CREATING A MORALE ADVANTAGE
Sun Tzu refers to using troops (for our purpose, employees) as “setting a ball in motion” and “the force applied is minute but the results are enormous.” These metaphors are certainly applicable when considering all that is currently known about the potential forces that contribute to morale. With that aim in mind, use the following list as a guide to creating a morale advantage for your group:
Manage through availability and visibility. Show genuine interest by listening to employees’ problems, complaints, and other issues. Fundamental to building morale is demonstrating to your people that you are genuinely interested in them and their growth. That means being visible, sincere, and treating them as valued employees who have insight, experience, and special knowledge. One executive described his visibility technique thus: “Manage by walking around.” Manage with integrity and transparency. Within the range of what is permissible or confidential, explain management’s actions to your employees. Provide information and guidance on matters that affect their security. (Review Herzberg’s concepts cited above.) Keep your people up to date on all business matters affecting them and tackle unfounded rumors before they do damage.
Develop plans and prioritize actions. With input from others, prioritize those opportunities worth exploiting and rank problems needing solutions. Not only do you maximize resources, time, and energy, but you also involve the team in viewing the big picture and understanding the reasons behind the prioritizing.
Support a collaborative work environment. Create an environment of expectation and excitement, such as the physical surroundings described in the Johnson & Johnson case. It should also be your intention to set up a positive psychological environment that encourages and, as important, anticipates success.
Communicate often and openly. A foundation requirement for activating morale and “setting a ball in motion” is communicating up, down, and across levels. Doing so puts problems and opportunities out in the open and spurs the free flow of ideas to overcome difficulties and seize opportunities. Open communication encourages others to think creatively and bring to the surface any detrimental issues that would hamper a team’s progress. There are numerous possibilities through internal networks, seminars, and informal meetings to foster effective communications. The issue, then, is a firm commitment to making interactions an ongoing and viable activity.
Encourage feedback. Welcome questions and comments through an ongoing interactive feedback system among various groups. If you avoid such interchanges, you create a damaging vacuum by preventing new possibilities from surfacing from those who would be inspired to act. The object is to develop dialogues that trigger the creative process and open minds to think in areas not otherwise considered, as illustrated in the 3M example.
Delegate responsibility. Morale will rise if you challenge teams and give individuals responsibility. Often they will surprise you with solutions to problems that may have eluded you. Delegating also sends a strong message of confidence that you can let go and permit the team’s creativity and initiative to take over.
Benchmark activities. Set high standards by benchmarking your activities and goals against the best. Look beyond your company. Look to other industries for ideas and inspiration, and show the team what can be accomplished.
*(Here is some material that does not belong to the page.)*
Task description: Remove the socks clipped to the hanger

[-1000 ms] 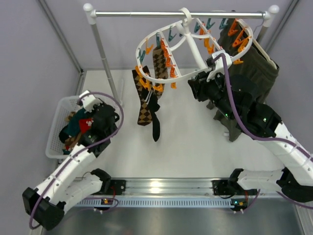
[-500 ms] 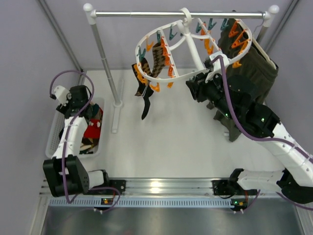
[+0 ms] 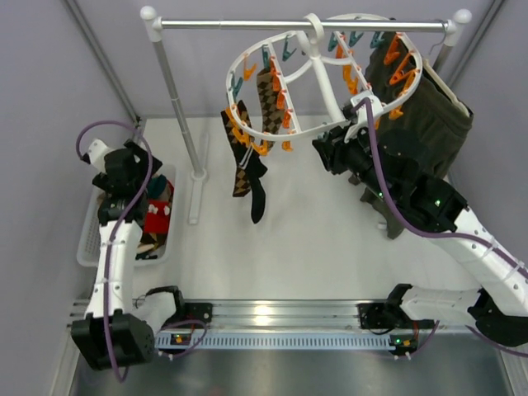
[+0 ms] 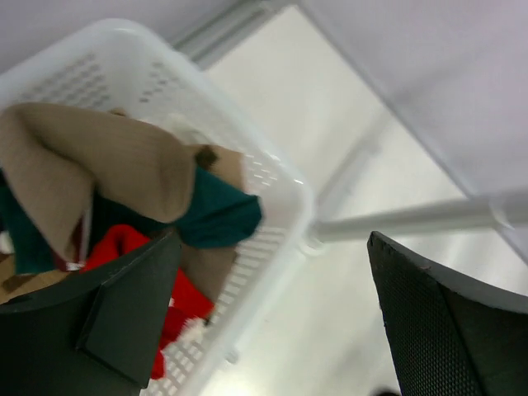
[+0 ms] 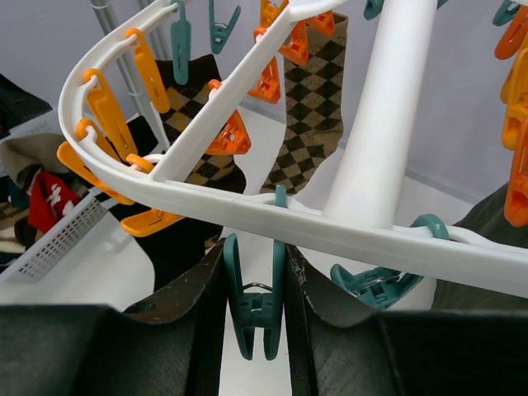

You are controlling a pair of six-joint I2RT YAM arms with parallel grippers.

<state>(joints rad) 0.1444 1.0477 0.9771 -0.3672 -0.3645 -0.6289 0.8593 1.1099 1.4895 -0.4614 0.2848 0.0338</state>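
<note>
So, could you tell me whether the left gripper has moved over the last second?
Yes. The left gripper swung leftward and back, from the right edge of the white basket to above its far end.

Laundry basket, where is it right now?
Top view: the laundry basket sits at the left edge of the table, below the open left gripper, left of the rail post.

white hanger (image 3: 327, 82), orange and teal clips (image 3: 247, 136), brown-tan argyle socks (image 3: 270, 99) plus a black sock (image 3: 257, 198); white basket (image 3: 89, 239) at 9 o'clock has red, teal, tan inside; shorts (image 3: 429, 115) dark olive
</note>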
Try to draw meaningful parallels and let the competitive spirit flourish.
Accept diversity. Respect differences by accepting the viewpoint that others may not see things as you do. Therefore, recognize differences of opinion, especially where there are diverse backgrounds. This is particularly important as more and more interactions take place with individuals in offshore locations.
Observe performance. The object here is to stifle problems and correct situations before they fester. This process is also the basis for further training and an agenda for group meetings.
Maintain optimism. Stay positive and avoid displaying anxiety or worry. During times of intense pressure, sidestep disclosing your concerns or fears to your personnel. Instead, present a problem as a challenge that can be turned into an opportunity through a unified team effort. As for optimism, one old sage declared: “The most important thing is to be optimistic. If we fall, let us strengthen ourselves. Heroism is in the heart.”
Now the supreme requirements of generalship are a clear perception, the harmony of his host, a profound strategy coupled with far-reaching plans, an understanding of the seasons and an ability to examine the human factors.
To summarize, if you want to manage outstanding individuals, “examine the human factors” and excite their ambition. Get them to feel the stimulation of accomplishment, and feel the dynamics of “a profound strategy coupled with far-reaching plans.” Make them see a future with which they can identify. And even where there may be some unpleasant assignments, they will elect to do the job. It is within those jobs that you will find high-performing employees.
In the final analysis, success is a matter of morale—and your ability to engage heart, mind, and spirit.
Unfortunately, moral factors will not yield to academic wisdom. They cannot be classified or counted. They have to be seen or felt.